The sense of these images is that the state of the world is not exactly right and that the young are in a tight spot. There is nothing glamorous or bright here. It is a world of unease. His signatures include somewhat lyrical images of children, the defiant or baleful faces of youths, young mothers holding infants, decrepit wooden houses and buildings, and gigantic bees, as well as deep-hued monochromatic imagery and a form of rendering in marker that might be described as organic pixilation, which creates a kind of vibrating, enlivened surface to his portraiture and an animated texture to the imagery.
Çakır frequently, but not always, ignores the traditional figure-ground relationship of painting and drawing in favor of the seamless, dark backdrop used in photographic portraiture. In two instances, he eschews the plain background for a dark, frenetic rendering of a distant sky. These kinds of subdued presentations compound the sense of seclusion or the somewhat abject resignation of his subjects. In fact, many of Çakır’s environments are either black, almost empty, or broken or bereft.
The skies, when depicted in landscape images with buildings and children, are starkly cloudless and almost always a dull grey—an environment imbued with a sense of something lost or missing or a feeling of melancholy. In this body of work, there is also a sense of poetic narrative, one where there are many more influential events and experiences that have contributed to this particular moment in time that are unseen or elusive. One can surmise that these images are the result of experiences, of people or places, that are otherwise unknowable or invisible to the audience. Nevertheless, because of Çakır's precise arrangements of his lexicon of imagery, structure, and form, these works hint at something otherworldly or intangible.
In some of the work, the artist elects for an extreme closeup, in which he isolates the faces, some with fixed, powerful stares, in a way that the image confronts the viewer as much as the artist confronts the subject. In some senses, Çakır seems to take the role of documentarian, capturing otherwise candid moments, closing in on his subjects, and revealing their sense of confidence and self-awareness. And in some of the building images that form the backgrounds, they appear derelict, like surviving icons of abandonment and disrepair. Yet Çakır upsets the usual characterization of documentarian as witness, or the claustrophobia of simplistic journalistic images, by providing us with a range of viewing angles to engage the subject and the viewer.

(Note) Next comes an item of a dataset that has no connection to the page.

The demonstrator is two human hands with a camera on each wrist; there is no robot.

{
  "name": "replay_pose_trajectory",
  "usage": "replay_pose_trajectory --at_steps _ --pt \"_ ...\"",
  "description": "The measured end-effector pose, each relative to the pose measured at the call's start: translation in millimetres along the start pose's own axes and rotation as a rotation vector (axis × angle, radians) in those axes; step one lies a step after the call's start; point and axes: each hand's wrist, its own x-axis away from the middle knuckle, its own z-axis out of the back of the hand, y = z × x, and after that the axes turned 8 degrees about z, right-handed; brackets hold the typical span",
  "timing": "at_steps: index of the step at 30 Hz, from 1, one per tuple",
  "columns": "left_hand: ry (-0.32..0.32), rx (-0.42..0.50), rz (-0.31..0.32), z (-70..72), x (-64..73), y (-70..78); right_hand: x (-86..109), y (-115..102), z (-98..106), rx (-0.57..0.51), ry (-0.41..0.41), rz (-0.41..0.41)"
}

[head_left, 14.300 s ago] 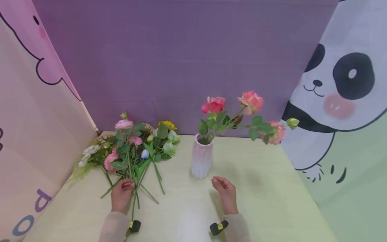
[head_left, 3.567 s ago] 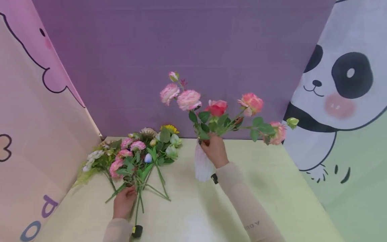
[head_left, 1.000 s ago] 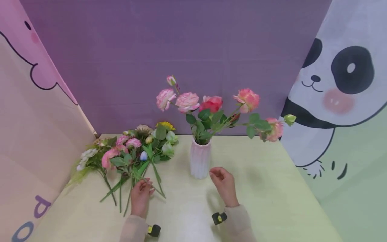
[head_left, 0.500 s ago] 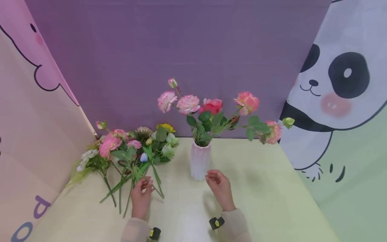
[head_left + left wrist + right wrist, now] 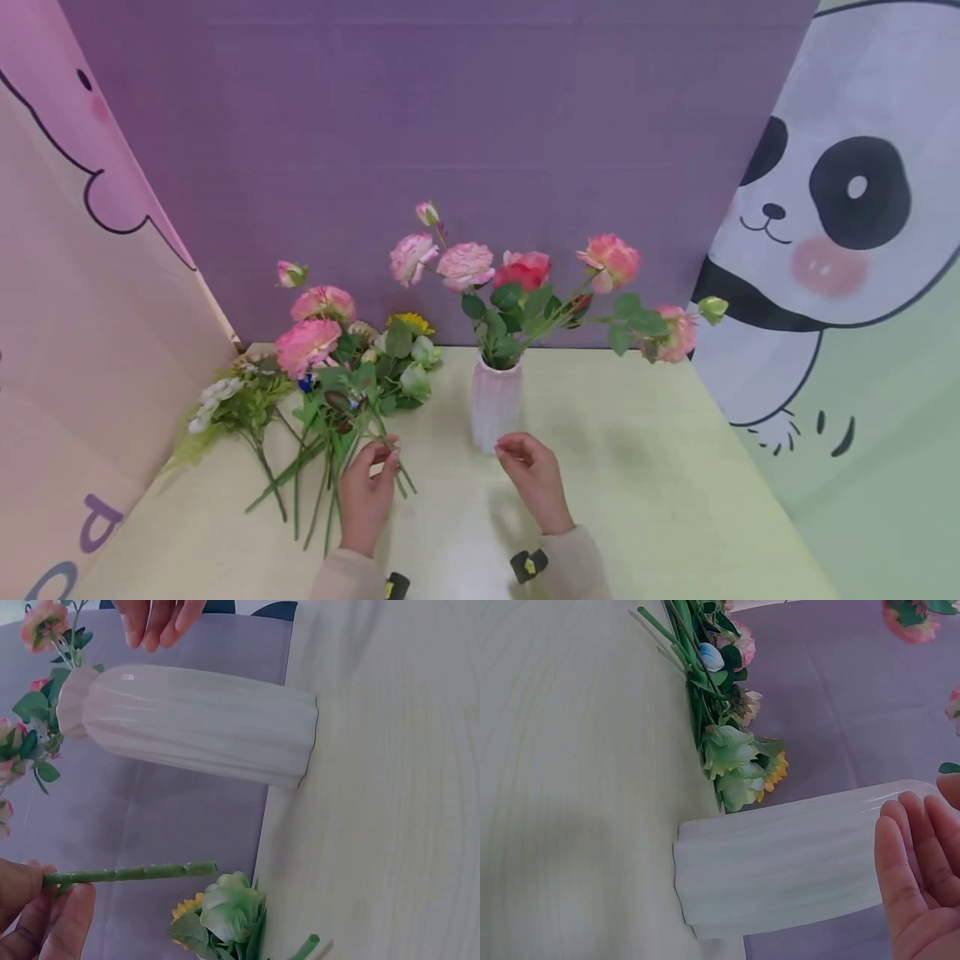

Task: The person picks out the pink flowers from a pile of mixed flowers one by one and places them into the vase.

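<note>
My left hand point(image 5: 367, 498) pinches the green stem point(image 5: 142, 872) of an artificial pink flower point(image 5: 307, 346) between thumb and fingers. Its two blooms and a bud rise above the pile at left, and the cut stem end points toward the vase in the left wrist view. A ribbed white-pink vase point(image 5: 497, 408) stands upright at the table's middle, holding red, coral point(image 5: 611, 260) and pale pink flowers point(image 5: 465, 265). Beside the vase, my right hand point(image 5: 536, 483) has loosely bent fingers and nothing in them; in the right wrist view its fingertips overlap the vase, and contact cannot be told.
On the left of the pale table point(image 5: 645, 500) lies a pile of artificial flowers: white ones point(image 5: 213, 402), a yellow one point(image 5: 411, 323), green-white ones point(image 5: 416, 379) and several loose stems. A purple backdrop point(image 5: 450, 125) stands behind, with printed panels on both sides.
Pale pink flowers have joined the others in the vase. My left hand has lifted another pink flower out of the pile and moved slightly right. The right hand has come back down from the vase mouth.
</note>
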Motion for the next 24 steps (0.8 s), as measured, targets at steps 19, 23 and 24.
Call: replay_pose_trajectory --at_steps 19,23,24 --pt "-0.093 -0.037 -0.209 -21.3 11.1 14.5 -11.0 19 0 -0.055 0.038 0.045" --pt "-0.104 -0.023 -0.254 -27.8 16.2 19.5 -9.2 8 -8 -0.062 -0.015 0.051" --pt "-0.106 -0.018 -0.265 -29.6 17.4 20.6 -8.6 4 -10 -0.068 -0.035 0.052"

In some cases, the artist is sublimating his gaze to the gaze of the subject. He is permitting the subject to control the observational space, which submerges the artist's viewpoint and their invisible control and places the subject in a near-direct dialogue with the viewer. Çakır often enhances this sense of directness, depicting an expression of near defiance, or an affirmative sense of awareness, a knowing, through his use of the stark subdued depth of his limited color palette. In some of the work, children are looking elsewhere, beyond the frame of the image, rapt in attention to another scene not shown to the audience.

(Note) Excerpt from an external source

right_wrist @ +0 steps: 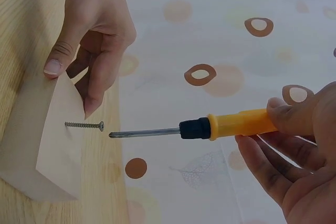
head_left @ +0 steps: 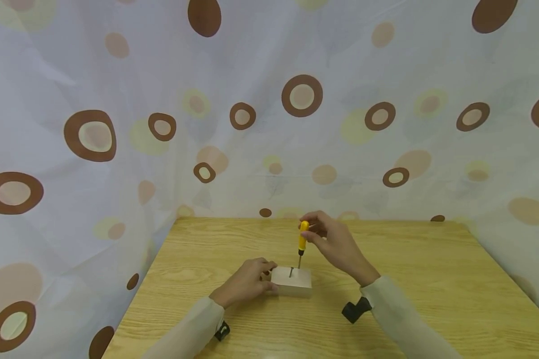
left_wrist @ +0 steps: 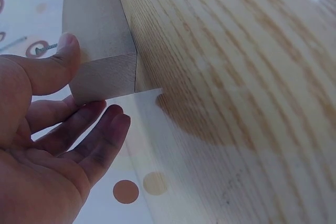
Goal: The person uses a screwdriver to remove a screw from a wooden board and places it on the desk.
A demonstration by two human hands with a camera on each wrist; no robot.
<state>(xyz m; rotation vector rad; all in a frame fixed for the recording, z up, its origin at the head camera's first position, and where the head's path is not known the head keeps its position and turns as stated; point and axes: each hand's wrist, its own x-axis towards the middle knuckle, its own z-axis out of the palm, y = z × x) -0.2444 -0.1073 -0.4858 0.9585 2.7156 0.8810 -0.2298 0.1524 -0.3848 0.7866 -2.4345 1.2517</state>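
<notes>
A pale wooden block (head_left: 292,289) lies on the table, and a metal screw (right_wrist: 84,125) stands up out of its top face with most of its thread showing. My left hand (head_left: 246,283) holds the block's left end between thumb and fingers. My right hand (head_left: 337,245) grips the yellow handle of a screwdriver (right_wrist: 241,124) with thumb and fingertips. The screwdriver points down at the block. In the right wrist view, its tip (right_wrist: 112,135) is a small gap away from the screw head. The left wrist view shows the left thumb (left_wrist: 67,59) against the block's edge.
The wood-grain table (head_left: 413,284) extends to both sides of the block. Behind it and at the sides hangs a white curtain (head_left: 260,60) with brown and beige circles. A black strap mount (head_left: 356,309) sits at the right wrist, and a similar one (head_left: 222,330) at the left.
</notes>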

In a set of work including children and uninhabitable buildings in a somewhat barren landscape, there is a deliberate sense of wistfulness, perhaps even depression-era echoes. In one work, two children hold hands but look away from each other, their expressions resigned. Here, black and white figures with a blood-red background. In another, two children are celebrating their candy canes before an old barn-like environment, the color coding reversed, with blood-red figures and a black and white ground.

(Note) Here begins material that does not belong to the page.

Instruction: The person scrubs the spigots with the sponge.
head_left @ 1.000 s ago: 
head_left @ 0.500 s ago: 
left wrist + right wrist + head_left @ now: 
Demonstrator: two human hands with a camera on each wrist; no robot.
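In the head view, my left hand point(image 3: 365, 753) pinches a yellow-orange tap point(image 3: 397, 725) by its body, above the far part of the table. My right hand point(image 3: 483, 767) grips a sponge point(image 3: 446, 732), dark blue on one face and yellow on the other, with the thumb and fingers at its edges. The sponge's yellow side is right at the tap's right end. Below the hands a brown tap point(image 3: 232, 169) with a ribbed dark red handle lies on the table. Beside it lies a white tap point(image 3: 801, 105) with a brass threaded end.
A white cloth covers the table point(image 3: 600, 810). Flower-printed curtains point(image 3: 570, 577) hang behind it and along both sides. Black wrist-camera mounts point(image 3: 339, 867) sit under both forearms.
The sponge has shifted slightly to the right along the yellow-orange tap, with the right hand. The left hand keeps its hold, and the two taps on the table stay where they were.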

The two-color system Çakır deploys accentuates the precise elements of his image selection as well as his remarkable drawing technique. And then there is the bee. The oversize bee, a distinctly surreal overtone. Its symbolic value is ambiguous—a stinger, a drone, a swarmer, a honey producer, a pollinator.
"Pollination underpins the web of life, helping crops produce food and helping flowers produce seeds." The bee could have multiple meanings, but at this scale, floating in space, repeated so often, it seems unthreatening, friendly even, and a portent of possibility.
In "I Closed the Door from the Outside," Sefa Çakır offers viewers something rare: an inside look at his concerns and how those concerns are developed and articulated through a careful and precise range of visualizing techniques.
Accentuated not just by the vibrant form of his drawing technique and surfaces, but also by the deliberate selection of his viewpoint in image selection, the decisive, reductive forms and dark, deep colors in the choice of his backgrounds, and the depiction of his subjects—derelict buildings and young figures in various poses: wistful, lyrical, confident, or defiant."